AIM OF THE EXERCISE: Output the complete listing exactly.

INFORMATION SHOWN:
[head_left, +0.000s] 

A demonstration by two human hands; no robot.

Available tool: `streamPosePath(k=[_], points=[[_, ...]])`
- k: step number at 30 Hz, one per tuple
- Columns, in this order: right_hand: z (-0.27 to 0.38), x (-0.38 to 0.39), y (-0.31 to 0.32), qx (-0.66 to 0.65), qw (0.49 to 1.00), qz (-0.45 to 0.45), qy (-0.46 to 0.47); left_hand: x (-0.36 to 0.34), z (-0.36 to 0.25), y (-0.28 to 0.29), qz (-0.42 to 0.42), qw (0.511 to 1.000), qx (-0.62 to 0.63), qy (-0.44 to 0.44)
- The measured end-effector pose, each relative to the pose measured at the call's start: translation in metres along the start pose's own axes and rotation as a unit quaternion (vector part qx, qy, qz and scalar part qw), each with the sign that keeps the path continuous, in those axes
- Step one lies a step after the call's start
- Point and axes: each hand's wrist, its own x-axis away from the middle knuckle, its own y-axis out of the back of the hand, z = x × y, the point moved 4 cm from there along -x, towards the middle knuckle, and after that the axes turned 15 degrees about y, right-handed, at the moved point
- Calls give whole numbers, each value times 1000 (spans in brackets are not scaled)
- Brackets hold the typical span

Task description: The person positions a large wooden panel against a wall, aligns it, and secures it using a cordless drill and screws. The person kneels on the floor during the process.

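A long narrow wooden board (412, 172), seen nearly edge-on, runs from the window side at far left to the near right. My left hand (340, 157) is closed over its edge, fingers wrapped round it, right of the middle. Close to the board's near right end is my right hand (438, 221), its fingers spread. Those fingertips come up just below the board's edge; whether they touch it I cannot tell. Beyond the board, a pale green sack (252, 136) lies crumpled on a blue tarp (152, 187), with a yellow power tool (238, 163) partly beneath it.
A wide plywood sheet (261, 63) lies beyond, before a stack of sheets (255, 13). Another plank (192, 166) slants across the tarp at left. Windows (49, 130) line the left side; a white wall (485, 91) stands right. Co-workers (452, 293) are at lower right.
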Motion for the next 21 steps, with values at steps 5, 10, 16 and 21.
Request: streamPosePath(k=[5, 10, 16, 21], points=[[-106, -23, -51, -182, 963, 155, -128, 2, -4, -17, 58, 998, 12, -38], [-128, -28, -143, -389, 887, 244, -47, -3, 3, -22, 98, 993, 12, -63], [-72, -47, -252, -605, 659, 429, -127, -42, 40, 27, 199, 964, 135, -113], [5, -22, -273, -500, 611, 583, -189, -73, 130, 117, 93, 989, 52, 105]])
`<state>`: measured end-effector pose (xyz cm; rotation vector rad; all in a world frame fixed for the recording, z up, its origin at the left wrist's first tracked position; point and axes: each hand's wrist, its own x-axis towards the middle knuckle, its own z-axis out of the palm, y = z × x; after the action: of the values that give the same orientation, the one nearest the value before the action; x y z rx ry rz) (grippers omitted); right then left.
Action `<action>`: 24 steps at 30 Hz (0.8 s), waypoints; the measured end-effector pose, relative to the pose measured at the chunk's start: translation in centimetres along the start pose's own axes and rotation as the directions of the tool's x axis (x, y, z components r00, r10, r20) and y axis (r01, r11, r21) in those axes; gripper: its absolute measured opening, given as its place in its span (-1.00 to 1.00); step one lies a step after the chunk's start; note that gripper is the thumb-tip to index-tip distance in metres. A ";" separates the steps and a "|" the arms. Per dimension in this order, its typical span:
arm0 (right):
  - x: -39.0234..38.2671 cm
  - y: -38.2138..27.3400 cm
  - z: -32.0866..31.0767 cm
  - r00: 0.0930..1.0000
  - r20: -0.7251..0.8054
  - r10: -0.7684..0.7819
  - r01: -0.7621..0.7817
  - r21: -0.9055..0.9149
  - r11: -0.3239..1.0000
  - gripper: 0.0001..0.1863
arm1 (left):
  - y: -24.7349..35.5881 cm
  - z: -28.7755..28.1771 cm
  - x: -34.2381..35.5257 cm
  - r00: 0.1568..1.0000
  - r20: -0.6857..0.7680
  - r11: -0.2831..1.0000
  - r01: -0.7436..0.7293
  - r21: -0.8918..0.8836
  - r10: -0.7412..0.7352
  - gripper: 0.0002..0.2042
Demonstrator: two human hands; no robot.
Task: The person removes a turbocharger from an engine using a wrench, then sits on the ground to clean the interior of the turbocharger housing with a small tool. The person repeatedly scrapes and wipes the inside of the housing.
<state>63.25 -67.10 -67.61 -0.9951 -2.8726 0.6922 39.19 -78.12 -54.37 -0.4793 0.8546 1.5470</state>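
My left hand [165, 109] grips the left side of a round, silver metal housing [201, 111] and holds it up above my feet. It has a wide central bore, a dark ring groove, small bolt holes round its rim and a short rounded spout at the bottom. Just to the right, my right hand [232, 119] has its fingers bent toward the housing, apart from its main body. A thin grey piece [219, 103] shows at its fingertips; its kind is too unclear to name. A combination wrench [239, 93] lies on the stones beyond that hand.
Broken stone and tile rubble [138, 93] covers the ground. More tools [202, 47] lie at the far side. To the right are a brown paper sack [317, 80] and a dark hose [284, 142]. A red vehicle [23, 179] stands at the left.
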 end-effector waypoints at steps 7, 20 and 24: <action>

COMPLETED EXERCISE:
[head_left, +0.000s] 

A demonstration by two human hands; no robot.

Available tool: `streamPosePath(k=[_], points=[[_, ...]])`
- k: step number at 30 Hz, one per tuple
- Columns, in this order: right_hand: z (-0.27 to 0.38), x (-0.38 to 0.39), y (-0.31 to 0.32), qx (-0.66 to 0.65), qw (0.49 to 1.00), qz (-0.45 to 0.45), qy (-0.46 to 0.47); left_hand: x (-0.36 to 0.34), z (-0.36 to 0.25), y (-0.28 to 0.29), qz (-0.42 to 0.42), qw (0.511 to 1.000), qx (-0.62 to 0.63), qy (-0.44 to 0.44)
- The measured end-effector pose, each relative to the pose measured at the call's start: translation in metres along the start pose's own axes and rotation as a unit quaternion (vector part qx, qy, qz and scalar part qw), each with the sign that keeps the path continuous, in those axes
- Step one lies a step after the call's start
- Point and axes: each hand's wrist, its own x-axis away from the middle knuckle, its own y-axis out of the back of the hand, z = x × y, the point moved 4 cm from there along -x, towards the middle knuckle, and after that the axes turned 15 degrees about y, right-handed, at the moved point
- Calls give whole numbers, each value times 1000 (spans in brackets are not scaled)
- Brackets hold the typical span

Task description: The person positions a large wooden panel against a wall, aligns it, and secures it using a cordless drill and screws. The person kneels on the floor during the process.

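A long narrow wooden board (412, 172), seen nearly edge-on, runs from the window side at far left to the near right. My left hand (340, 157) is closed over its edge, fingers wrapped round it, right of the middle. Close to the board's near right end is my right hand (438, 221), its fingers spread. Those fingertips come up just below the board's edge; whether they touch it I cannot tell. Beyond the board, a pale green sack (252, 136) lies crumpled on a blue tarp (152, 187), with a yellow power tool (238, 163) partly beneath it.
A wide plywood sheet (261, 63) lies beyond, before a stack of sheets (255, 13). Another plank (192, 166) slants across the tarp at left. Windows (49, 130) line the left side; a white wall (485, 91) stands right. Co-workers (452, 293) are at lower right.
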Motion for the next 21 steps, with values at steps 5, 10, 16 and 21.
Request: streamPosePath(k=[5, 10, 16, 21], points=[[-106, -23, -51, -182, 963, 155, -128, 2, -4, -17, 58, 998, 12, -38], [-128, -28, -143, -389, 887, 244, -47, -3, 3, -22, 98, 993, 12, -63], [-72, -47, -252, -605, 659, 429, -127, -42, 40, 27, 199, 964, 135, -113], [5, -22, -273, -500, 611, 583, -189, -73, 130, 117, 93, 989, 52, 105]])
`<state>`: measured end-effector pose (xyz cm; rotation vector rad; all in a world frame fixed for the recording, z up, its origin at the left wrist's first tracked position; point and axes: each hand's wrist, its own x-axis towards the middle knuckle, its own z-axis out of the palm, y = z × x; after the action: of the values that give the same orientation, the one nearest the value before the action; x y z rx ry rz) (grippers omitted); right then left.
Action `<action>`: 24 steps at 30 Hz (0.8 s), waypoints; the measured end-effector pose, relative to the pose measured at the chunk's start: translation in centimetres along the start pose's own axes and rotation as the directions of the tool's x axis (x, y, z components r00, r10, r20) and y axis (r01, r11, r21) in those axes; gripper: its absolute measured opening, given as its place in its span (-1.00 to 1.00); step one lies a step after the chunk's start; note that gripper is the thumb-tip to index-tip distance in metres. A ";" separates the steps and a "|" the arms. Per dimension in this order, its typical span:
arm0 (right):
  - x: -39.0234..38.2671 cm
  - y: -38.2138..27.3400 cm
  - z: -32.0866..31.0767 cm
  - r00: 0.0930..1.0000
  - r20: -0.7251..0.8054
  - r10: -0.7684..0.7819
  - r01: -0.7621..0.7817
  - r21: -0.9055..0.9149
  - r11: -0.3239..1.0000
  - gripper: 0.0001..0.1863
arm1 (left):
  - y: -24.7349..35.5881 cm
  - z: -28.7755..28.1771 cm
  - x: -34.2381..35.5257 cm
  - r00: 0.1568..1.0000
  - r20: -0.6857..0.7680
  - r11: -0.2831..1.0000
  - r01: -0.7436..0.7293
  - r21: -0.8918..0.8836
  - r10: -0.7412..0.7352
  - gripper: 0.0002..0.2042
Demonstrator: two human hands; no robot.
Task: The person removes a turbocharger from an engine using a wrench, then sits on the ground to clean the interior of the turbocharger housing with a small tool. The person repeatedly scrapes and wipes the inside of the housing.
<state>63.25 -67.10 -67.61 -0.9951 -2.8726 0.6922 39.19 -78.12 -54.37 -0.4793 0.8546 1.5470</state>
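My left hand [165, 109] grips the left side of a round, silver metal housing [201, 111] and holds it up above my feet. It has a wide central bore, a dark ring groove, small bolt holes round its rim and a short rounded spout at the bottom. Just to the right, my right hand [232, 119] has its fingers bent toward the housing, apart from its main body. A thin grey piece [219, 103] shows at its fingertips; its kind is too unclear to name. A combination wrench [239, 93] lies on the stones beyond that hand.
Broken stone and tile rubble [138, 93] covers the ground. More tools [202, 47] lie at the far side. To the right are a brown paper sack [317, 80] and a dark hose [284, 142]. A red vehicle [23, 179] stands at the left.
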 end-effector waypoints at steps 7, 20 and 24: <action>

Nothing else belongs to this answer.